Goal of the exercise –
Whichever lines of the material contain "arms", copy each of them.

Source material –
↓↓↓

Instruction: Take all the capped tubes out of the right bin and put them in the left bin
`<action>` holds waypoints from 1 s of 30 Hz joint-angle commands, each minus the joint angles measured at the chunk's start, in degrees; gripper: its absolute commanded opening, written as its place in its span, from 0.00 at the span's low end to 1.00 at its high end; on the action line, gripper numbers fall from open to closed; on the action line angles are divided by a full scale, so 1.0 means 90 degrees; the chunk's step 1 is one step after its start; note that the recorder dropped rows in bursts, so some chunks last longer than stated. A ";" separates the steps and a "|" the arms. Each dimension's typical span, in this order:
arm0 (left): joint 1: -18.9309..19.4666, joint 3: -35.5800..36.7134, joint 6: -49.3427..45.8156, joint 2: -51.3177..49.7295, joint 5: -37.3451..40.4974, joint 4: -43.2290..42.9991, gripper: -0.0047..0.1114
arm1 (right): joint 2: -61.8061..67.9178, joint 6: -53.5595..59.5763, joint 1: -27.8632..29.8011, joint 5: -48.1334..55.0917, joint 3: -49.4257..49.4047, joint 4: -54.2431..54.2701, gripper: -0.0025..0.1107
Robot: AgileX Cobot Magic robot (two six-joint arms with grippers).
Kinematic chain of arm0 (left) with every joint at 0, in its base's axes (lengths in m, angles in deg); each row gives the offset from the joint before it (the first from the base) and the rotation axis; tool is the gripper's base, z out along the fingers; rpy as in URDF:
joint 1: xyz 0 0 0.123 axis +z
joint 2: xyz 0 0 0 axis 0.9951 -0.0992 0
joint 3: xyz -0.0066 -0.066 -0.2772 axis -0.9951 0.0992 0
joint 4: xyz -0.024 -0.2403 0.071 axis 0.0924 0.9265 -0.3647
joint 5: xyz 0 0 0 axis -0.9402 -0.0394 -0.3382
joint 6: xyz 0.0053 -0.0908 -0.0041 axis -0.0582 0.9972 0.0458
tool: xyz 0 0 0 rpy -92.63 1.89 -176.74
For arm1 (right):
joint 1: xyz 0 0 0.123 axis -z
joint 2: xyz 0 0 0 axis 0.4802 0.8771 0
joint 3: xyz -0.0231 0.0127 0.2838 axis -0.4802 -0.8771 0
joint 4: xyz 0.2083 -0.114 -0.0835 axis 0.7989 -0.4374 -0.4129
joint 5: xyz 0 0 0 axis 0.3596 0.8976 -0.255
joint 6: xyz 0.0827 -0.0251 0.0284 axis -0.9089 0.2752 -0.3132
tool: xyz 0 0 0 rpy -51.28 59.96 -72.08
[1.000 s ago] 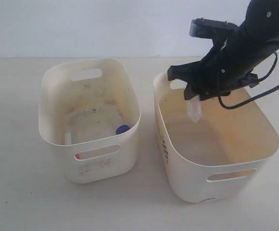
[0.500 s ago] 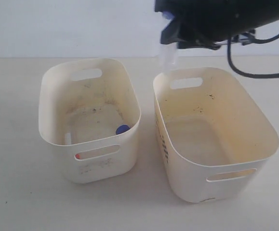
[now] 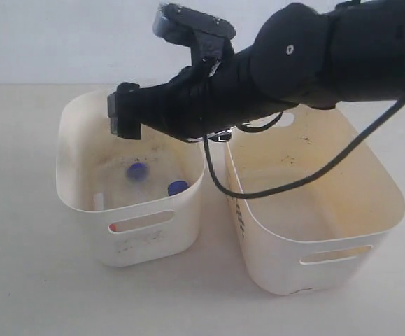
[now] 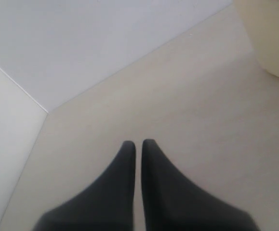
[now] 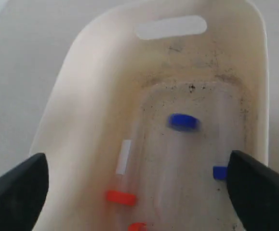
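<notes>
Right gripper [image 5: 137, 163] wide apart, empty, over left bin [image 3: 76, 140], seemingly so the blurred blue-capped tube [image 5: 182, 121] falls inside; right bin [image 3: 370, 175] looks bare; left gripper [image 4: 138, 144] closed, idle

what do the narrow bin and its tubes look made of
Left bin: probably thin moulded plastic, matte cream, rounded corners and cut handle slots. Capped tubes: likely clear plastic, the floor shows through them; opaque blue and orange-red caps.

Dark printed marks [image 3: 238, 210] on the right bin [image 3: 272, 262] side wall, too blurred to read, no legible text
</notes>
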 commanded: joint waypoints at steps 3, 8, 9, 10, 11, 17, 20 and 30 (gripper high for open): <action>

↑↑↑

Response to this task –
`<action>` holds waypoints from 1 s of 30 Hz joint-angle commands, each minus the joint angles measured at the chunk's start, in degrees; gripper: its absolute commanded opening, written as its place in its span, from 0.00 at the span's low end to 1.00 at its high end; on the action line, gripper numbers fall from open to closed; on the action line angles are divided by a full scale, so 1.0 means 90 degrees; the chunk's step 1 is one step after its start; note that the recorder dropped rows in bursts, so some chunks last longer than stated. A ";" separates the steps and a "|" the arms. Each dimension's typical span, in this order:
Robot: AgileX Cobot Magic robot (two six-joint arms with grippers).

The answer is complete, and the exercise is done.